El mercado laboral argentino: optimismo y preocupaciones en un escenario de dos velocidades
El mercado laboral argentino está enviando señales contradictorias, con un optimismo generalizado entre los trabajadores, pero también una realidad más compleja que se vislumbra en el horizonte. Según el Monitor de trabajo Randstad 2026, el 60% de los trabajadores del país confían en las perspectivas de la industria en la que trabajan.
Una economía de dos velocidades
El mapa de optimismo dibujado por Workmonitor refleja la realidad económica que viene describiéndose desde hace meses. Mientras sectores como Energía y Minería lideran la lista de optimismo con un 88% de trabajadores confiados, otros como Servicios Profesionales y Gobierno muestran cifras más bajas. Esto refleja una economía de dos velocidades, donde los sectores exportadores y vinculados a los recursos naturales muestran un mayor optimismo que aquellos orientados al mercado interno y al gasto público.
La informalidad es el hecho que no aparece en el optimismo
A pesar del optimismo sectorial, existe una preocupación subyacente en el mercado laboral argentino. La tasa de desempleo cerró 2025 en un nivel bajo, pero la informalidad laboral continúa afectando a más del 36% de los trabajadores. La brecha entre el salario real y el costo de la canasta básica sigue siendo un problema estructural, lo que pone en tela de juicio la verdadera calidad del empleo que se está generando en el país.

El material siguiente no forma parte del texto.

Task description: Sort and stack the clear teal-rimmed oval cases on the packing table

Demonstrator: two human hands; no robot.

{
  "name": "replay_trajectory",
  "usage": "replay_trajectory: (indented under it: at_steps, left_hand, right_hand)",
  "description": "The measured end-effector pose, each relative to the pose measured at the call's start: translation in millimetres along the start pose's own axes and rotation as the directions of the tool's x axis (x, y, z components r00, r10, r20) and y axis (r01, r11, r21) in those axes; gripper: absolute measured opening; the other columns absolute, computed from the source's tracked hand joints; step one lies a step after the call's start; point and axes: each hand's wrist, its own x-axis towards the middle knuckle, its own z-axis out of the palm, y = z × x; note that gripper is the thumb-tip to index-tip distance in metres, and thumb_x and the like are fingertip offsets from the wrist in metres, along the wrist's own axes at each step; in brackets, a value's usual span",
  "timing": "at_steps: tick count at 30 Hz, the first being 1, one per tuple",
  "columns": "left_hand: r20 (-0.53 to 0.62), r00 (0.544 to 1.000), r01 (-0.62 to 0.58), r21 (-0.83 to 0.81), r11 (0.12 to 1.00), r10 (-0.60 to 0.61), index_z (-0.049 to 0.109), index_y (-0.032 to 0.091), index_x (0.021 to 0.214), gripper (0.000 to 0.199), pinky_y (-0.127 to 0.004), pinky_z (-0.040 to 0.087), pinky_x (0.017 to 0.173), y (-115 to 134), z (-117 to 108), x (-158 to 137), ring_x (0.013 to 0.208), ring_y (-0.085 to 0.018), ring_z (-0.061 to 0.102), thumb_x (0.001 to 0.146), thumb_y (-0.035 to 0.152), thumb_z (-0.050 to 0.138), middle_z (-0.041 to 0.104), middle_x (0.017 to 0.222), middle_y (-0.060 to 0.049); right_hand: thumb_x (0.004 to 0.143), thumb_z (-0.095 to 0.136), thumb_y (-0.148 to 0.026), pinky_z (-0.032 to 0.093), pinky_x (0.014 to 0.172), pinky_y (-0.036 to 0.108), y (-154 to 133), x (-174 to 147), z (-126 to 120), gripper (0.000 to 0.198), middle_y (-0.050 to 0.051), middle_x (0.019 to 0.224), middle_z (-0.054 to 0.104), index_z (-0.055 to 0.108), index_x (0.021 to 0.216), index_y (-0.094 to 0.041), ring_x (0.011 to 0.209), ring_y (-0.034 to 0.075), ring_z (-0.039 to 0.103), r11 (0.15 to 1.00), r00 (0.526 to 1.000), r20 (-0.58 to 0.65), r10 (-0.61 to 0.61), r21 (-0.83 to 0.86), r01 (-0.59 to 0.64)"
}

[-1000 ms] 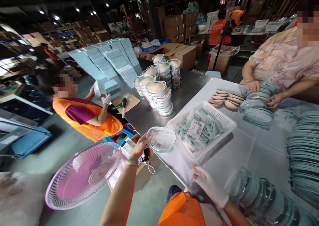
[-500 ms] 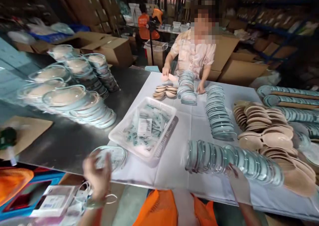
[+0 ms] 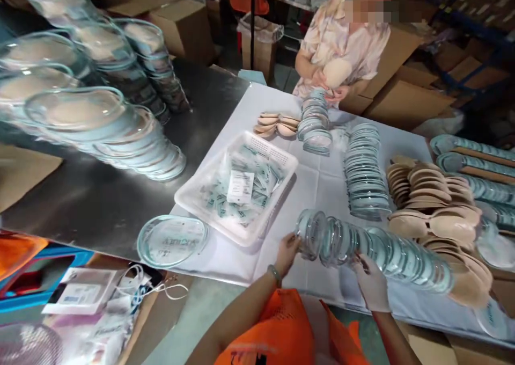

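A long row of clear plastic cases (image 3: 386, 252) with pale green rims stands on edge along the near side of the white-covered table. At its left end, my left hand (image 3: 286, 255) pinches the rim of the end case (image 3: 310, 233). My right hand (image 3: 372, 284), in a white glove, has its fingers closed on the lower edge of a case farther along the row; the fingertips are partly hidden. A flat oval case (image 3: 173, 241) with printing lies at the table's left corner. Beside it sits a white plastic basket (image 3: 193, 206) full of small printed sachets (image 3: 241, 187).
Beige bra cups (image 3: 438, 223) are stacked at right. Another row of cases (image 3: 366, 172) runs toward the far side. Tall piles of filled cases (image 3: 80, 115) stand on the dark table at left. Opposite, a person (image 3: 341, 48) holds a beige cup.
My left hand has moved right from above the flat oval case to the row's left end and closed on a case. The person opposite has lifted a beige cup. The view has tilted down.
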Motion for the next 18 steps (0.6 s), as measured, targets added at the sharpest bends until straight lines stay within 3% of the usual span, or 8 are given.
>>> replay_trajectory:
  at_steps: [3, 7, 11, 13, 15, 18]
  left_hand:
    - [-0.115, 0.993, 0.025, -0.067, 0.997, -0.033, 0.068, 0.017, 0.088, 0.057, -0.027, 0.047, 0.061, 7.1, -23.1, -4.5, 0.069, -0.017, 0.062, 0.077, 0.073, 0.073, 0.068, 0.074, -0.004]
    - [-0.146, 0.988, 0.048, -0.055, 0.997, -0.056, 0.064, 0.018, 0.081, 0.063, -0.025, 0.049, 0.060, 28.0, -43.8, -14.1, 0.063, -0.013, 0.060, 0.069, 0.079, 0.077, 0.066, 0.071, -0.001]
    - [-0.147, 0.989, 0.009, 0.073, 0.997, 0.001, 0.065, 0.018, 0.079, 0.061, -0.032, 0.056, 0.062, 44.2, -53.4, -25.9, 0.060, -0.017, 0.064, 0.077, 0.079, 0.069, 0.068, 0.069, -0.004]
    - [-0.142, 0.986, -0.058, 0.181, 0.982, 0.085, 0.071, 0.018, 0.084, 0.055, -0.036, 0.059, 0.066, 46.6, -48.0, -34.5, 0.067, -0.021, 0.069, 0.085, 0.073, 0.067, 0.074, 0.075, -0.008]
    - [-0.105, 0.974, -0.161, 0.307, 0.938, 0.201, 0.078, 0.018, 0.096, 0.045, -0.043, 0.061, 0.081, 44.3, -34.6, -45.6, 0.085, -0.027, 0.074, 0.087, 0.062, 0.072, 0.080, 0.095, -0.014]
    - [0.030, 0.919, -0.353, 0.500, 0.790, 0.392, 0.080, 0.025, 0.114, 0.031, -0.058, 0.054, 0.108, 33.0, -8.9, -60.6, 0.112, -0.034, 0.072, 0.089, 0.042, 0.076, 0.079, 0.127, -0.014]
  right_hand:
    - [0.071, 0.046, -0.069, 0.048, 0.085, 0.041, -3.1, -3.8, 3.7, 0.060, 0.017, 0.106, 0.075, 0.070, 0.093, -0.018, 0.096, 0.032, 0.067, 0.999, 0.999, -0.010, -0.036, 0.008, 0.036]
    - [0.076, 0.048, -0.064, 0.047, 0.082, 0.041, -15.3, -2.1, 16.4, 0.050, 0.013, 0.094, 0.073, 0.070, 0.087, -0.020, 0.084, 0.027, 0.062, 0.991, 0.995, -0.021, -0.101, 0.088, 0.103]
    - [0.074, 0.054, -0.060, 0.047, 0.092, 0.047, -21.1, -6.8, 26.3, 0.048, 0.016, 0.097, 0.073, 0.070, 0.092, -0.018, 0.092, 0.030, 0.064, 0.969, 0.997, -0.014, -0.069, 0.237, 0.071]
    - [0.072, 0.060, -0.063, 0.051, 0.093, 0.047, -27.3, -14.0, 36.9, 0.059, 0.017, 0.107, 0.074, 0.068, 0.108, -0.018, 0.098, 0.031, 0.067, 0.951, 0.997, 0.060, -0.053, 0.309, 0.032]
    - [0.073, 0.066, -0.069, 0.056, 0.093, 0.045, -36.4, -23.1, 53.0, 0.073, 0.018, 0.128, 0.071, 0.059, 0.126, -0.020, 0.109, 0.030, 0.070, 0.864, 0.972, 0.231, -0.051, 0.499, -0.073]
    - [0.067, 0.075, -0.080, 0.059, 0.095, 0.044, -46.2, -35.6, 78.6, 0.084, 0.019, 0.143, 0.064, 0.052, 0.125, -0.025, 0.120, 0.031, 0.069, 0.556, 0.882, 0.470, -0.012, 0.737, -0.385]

La brecha entre empresas y trabajadores
El optimismo de los empresarios contrasta con la percepción de los trabajadores, mostrando una brecha significativa entre ambas visiones. Mientras el 98% de los empresarios pronostican un crecimiento en su actividad, solo el 45% de los trabajadores comparte ese optimismo. Esta discrepancia refleja una distancia entre la visión empresarial y la realidad percibida por los trabajadores en Argentina.

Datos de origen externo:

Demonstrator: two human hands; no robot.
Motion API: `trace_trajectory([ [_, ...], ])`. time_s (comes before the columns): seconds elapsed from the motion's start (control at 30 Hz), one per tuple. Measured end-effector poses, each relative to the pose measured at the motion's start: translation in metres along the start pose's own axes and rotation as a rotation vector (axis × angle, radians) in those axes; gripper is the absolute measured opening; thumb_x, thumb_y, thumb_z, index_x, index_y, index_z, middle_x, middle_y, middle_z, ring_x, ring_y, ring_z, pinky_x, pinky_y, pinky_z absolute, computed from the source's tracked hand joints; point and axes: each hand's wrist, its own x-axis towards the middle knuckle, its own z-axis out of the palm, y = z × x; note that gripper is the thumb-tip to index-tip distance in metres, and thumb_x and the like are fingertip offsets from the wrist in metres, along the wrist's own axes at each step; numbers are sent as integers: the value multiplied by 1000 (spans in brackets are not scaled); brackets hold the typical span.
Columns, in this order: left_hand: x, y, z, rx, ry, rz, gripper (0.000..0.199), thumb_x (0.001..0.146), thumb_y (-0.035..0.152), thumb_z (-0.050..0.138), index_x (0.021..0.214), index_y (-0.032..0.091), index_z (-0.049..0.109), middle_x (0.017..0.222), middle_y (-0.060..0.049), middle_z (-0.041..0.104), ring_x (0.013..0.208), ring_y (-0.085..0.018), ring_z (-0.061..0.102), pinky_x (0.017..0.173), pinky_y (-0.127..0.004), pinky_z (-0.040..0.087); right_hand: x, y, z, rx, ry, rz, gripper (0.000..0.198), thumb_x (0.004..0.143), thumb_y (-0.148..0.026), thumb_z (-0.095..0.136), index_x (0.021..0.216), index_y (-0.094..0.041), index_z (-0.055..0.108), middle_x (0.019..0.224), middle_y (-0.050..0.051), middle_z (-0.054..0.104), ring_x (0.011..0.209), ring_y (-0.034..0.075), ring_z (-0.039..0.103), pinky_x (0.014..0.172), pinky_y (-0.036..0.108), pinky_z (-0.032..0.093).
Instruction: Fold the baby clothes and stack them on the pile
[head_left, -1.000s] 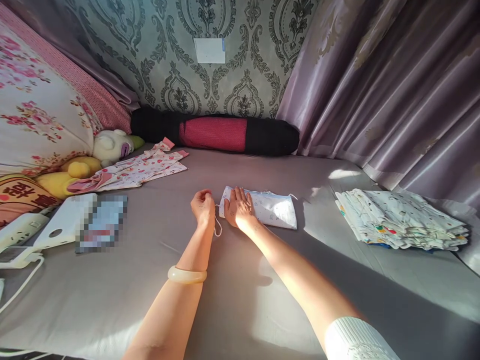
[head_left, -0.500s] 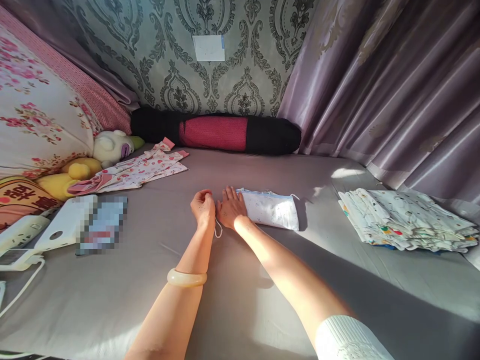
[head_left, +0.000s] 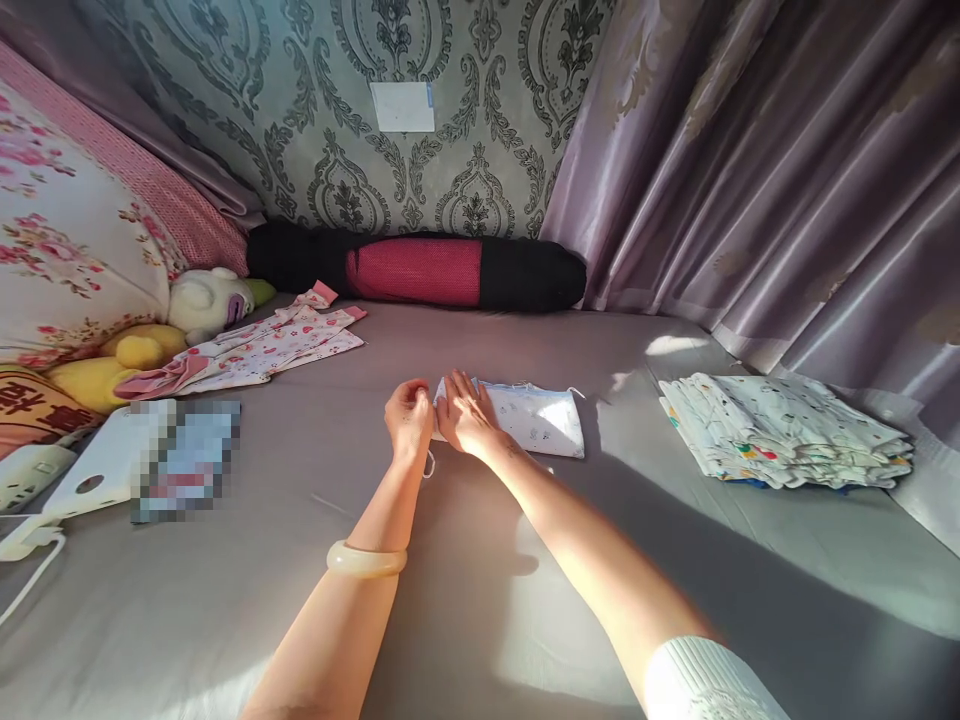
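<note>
A folded white cloth with small dark prints and a pale blue edge (head_left: 544, 418) lies in the middle of the bed, with thin white ties at its far side. My right hand (head_left: 466, 412) presses down on its left part, palm down and fingers stretched out. At the cloth's left end my left hand (head_left: 409, 415) is closed in a pinch, its fingertips partly hidden. A white tie (head_left: 429, 466) hangs in a loop below that hand, which wears a pale bangle (head_left: 367, 560) farther up the arm.
Folded printed cloths (head_left: 787, 430) are stacked on the right. Leftward lie a pink-trimmed printed garment (head_left: 277, 345), plush toys (head_left: 206, 303), a white device (head_left: 112, 460), a blurred packet (head_left: 191, 460) and a power strip (head_left: 34, 475). A black-and-red roll (head_left: 412, 270) lines the wall.
Both hands have shifted slightly right over the bed. The cloth's left end now shows between them. The whole view has swung a little to the right.
</note>
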Motion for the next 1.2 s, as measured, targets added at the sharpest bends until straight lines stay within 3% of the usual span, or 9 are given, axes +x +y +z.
trace_trajectory([
  [0.23, -18, 8, 4, 383, -250, 453, 36, 84, 18, 46, 115, 18, 64, 106, -8, 74, 98, -22, 68, 93, -39, 50, -29, 36, -12, -77, 37, -2, 55, 101, -28, 24, 150, -4, 38, 159, 16, 31, 148, 28, 24, 120, 51, 18],
  [0.37, -24, 5, 9, 690, -468, 624, 46, 85, 11, 44, 128, 19, 59, 132, -10, 65, 126, -24, 57, 110, -43, 39, -32, 47, -13, -70, -3, 31, 56, 102, -29, 23, 151, -7, 37, 160, 13, 30, 149, 26, 22, 121, 50, 15],
  [0.5, -25, 4, 14, 873, -600, 618, 47, 95, 18, 36, 138, 17, 52, 147, -9, 52, 142, -25, 40, 118, -47, 28, -32, 53, -8, -54, -4, 15, 54, 101, -28, 24, 149, -11, 40, 158, 9, 35, 148, 25, 24, 122, 49, 14],
  [0.7, -27, 11, 15, 985, -683, 539, 50, 100, 28, 27, 147, 19, 44, 155, -6, 42, 147, -24, 32, 121, -50, 23, -31, 56, -1, -21, 42, 4, 50, 100, -26, 27, 146, -14, 45, 154, 8, 43, 145, 24, 31, 120, 46, 19],
  [1.03, -28, 9, 17, 996, -651, 551, 47, 101, 30, 26, 143, 23, 48, 154, -5, 44, 146, -23, 33, 119, -52, 24, -34, 54, -14, 33, -49, 46, 53, 102, -27, 23, 150, -11, 38, 158, 9, 36, 148, 23, 25, 121, 43, 18],
  [1.2, -31, 9, 18, 971, -563, 664, 46, 102, 35, 25, 131, 21, 58, 145, -10, 54, 141, -27, 41, 119, -58, 20, -45, 62, -21, 27, -30, 155, 54, 103, -30, 20, 151, -9, 34, 160, 11, 31, 149, 23, 22, 121, 45, 16],
])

El vínculo con los dirigentes, otro termómetro
El informe también revela el estado de la relación entre trabajadores y patrones en Argentina, mostrando que la mayoría de los trabajadores tienen una buena relación con sus superiores directos. Sin embargo, la confianza en que los jefes velen por sus intereses y apoyen su crecimiento profesional varía entre los países de la región, ubicando a Argentina en un punto intermedio.
En resumen, el mercado laboral argentino presenta un panorama mixto, con optimismo en algunos sectores y preocupaciones en otros. La informalidad laboral y la brecha entre empresas y trabajadores son desafíos que deben abordarse para garantizar un crecimiento sostenible y equitativo en el futuro.